→ **Data below**
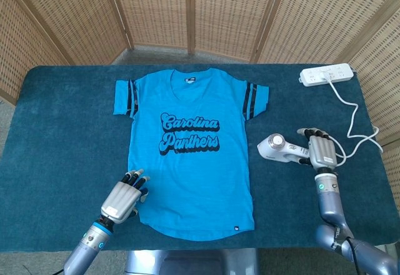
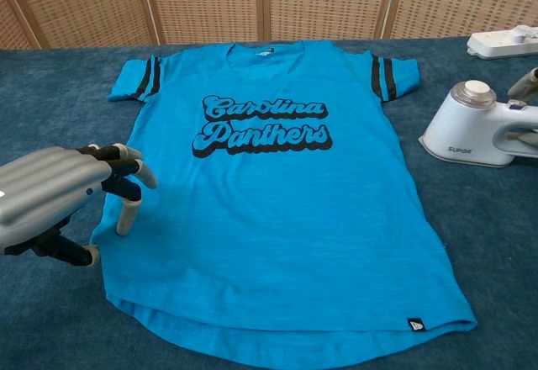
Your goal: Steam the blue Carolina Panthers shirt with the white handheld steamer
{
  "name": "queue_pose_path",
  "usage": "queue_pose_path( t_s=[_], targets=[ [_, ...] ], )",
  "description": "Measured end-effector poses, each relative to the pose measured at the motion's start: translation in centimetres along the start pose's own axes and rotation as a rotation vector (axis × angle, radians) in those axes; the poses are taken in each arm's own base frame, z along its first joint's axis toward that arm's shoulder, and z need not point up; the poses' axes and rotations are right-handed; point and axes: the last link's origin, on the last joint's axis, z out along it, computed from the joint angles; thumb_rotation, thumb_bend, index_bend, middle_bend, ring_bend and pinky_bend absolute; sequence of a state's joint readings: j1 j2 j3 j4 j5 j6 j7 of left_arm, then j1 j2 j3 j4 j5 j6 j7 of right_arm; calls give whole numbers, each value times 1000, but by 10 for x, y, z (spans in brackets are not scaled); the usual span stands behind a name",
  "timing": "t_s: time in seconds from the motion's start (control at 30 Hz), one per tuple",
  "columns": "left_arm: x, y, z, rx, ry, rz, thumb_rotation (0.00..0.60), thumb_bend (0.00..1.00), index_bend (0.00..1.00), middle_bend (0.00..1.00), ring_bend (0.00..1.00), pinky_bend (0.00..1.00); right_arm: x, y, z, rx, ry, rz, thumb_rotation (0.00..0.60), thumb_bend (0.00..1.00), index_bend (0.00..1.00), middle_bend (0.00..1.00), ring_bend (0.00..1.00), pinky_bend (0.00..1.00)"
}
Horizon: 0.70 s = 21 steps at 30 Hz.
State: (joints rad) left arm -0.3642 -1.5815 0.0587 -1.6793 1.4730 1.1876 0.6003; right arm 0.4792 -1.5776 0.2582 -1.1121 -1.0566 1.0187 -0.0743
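"What sort of place is this?"
"A staged indoor test setup: woven wicker screens (image 1: 206,12) fence a table covered in blue carpet (image 1: 62,131), with a power strip (image 1: 326,74) plugged in."

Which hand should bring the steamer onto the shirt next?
Right. The right hand is already at the steamer handle, just right of the shirt. The left hand rests at the shirt's lower left edge, across the garment from the steamer, better suited to steadying the fabric.
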Motion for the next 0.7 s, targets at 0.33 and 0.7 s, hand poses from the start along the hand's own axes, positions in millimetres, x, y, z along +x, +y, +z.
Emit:
queue_pose_path(
  t_s=[0.33,0.7],
  targets=[
    [1,0,-1,-4,-2,-8,493,378,609,248,114,150,9,-4,-16,45,-18,-12,549,320,150,232,127,84],
    [3,-2,-7,-6,3,-6,501,376,609,248,113,150,33,-14,-56,120,-8,3,534,320,115,218,114,78]
  ],
)
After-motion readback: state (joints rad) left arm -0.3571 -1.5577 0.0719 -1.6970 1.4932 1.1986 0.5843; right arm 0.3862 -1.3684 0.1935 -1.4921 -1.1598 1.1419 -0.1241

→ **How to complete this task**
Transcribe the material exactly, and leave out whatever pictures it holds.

→ **Output of the exercise**
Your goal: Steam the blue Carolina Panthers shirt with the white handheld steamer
{
  "name": "queue_pose_path",
  "usage": "queue_pose_path( t_s=[_], targets=[ [_, ...] ], )",
  "description": "Measured end-effector poses, each relative to the pose measured at the motion's start: translation in centimetres along the start pose's own axes and rotation as a rotation vector (axis × angle, radians) in those axes; the poses are taken in each arm's own base frame, z along its first joint's axis toward that arm's shoulder, and z need not point up; the poses' axes and rotations are right-handed; point and axes: the last link's origin, on the last joint's axis, z out along it, computed from the joint angles; thumb_rotation, thumb_bend, index_bend, middle_bend, ring_bend and pinky_bend absolute; sequence of a state's joint readings: j1 j2 j3 j4 j5 j6 j7 of left_arm, then j1 j2 j3 j4 j5 j6 j7 of right_arm; calls give whole numbers, each value times 1000, but by 10 for x, y, z (spans in brackets are not scaled); the usual span stands behind a name",
  "timing": "t_s: time in seconds from the motion's start (control at 30 Hz), one per tuple",
  "columns": "left_arm: x, y, z, rx, ry, rz, thumb_rotation (0.00..0.60), thumb_bend (0.00..1.00), index_bend (0.00..1.00), middle_bend (0.00..1.00), ring_bend (0.00..1.00), pinky_bend (0.00..1.00); right_arm: x, y, z, rx, ry, rz, thumb_rotation (0.00..0.60), thumb_bend (0.00..1.00), index_bend (0.00..1.00), middle_bend (0.00..1.00), ring_bend (0.00..1.00), pinky_bend (0.00..1.00)"
}
Horizon: 0.70 s = 21 steps at 30 Hz.
State: (joints rad) left arm -0.3642 -1.5815 0.0587 -1.6793 1.4730 1.1876 0.6003; right arm 0.4792 -1.5776 0.2582 -1.1121 -1.0566 1.0187 -0.0743
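"What sort of place is this?"
"A staged indoor test setup: woven wicker screens (image 1: 206,12) fence a table covered in blue carpet (image 1: 62,131), with a power strip (image 1: 326,74) plugged in."

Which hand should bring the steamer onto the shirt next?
Right. The right hand is already at the steamer handle, just right of the shirt. The left hand rests at the shirt's lower left edge, across the garment from the steamer, better suited to steadying the fabric.
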Motion for the next 0.7 s, targets at 0.33 and 0.7 s, hand poses from the start along the hand's own axes, positions in millimetres, x, y, z along +x, +y, +z.
Emit:
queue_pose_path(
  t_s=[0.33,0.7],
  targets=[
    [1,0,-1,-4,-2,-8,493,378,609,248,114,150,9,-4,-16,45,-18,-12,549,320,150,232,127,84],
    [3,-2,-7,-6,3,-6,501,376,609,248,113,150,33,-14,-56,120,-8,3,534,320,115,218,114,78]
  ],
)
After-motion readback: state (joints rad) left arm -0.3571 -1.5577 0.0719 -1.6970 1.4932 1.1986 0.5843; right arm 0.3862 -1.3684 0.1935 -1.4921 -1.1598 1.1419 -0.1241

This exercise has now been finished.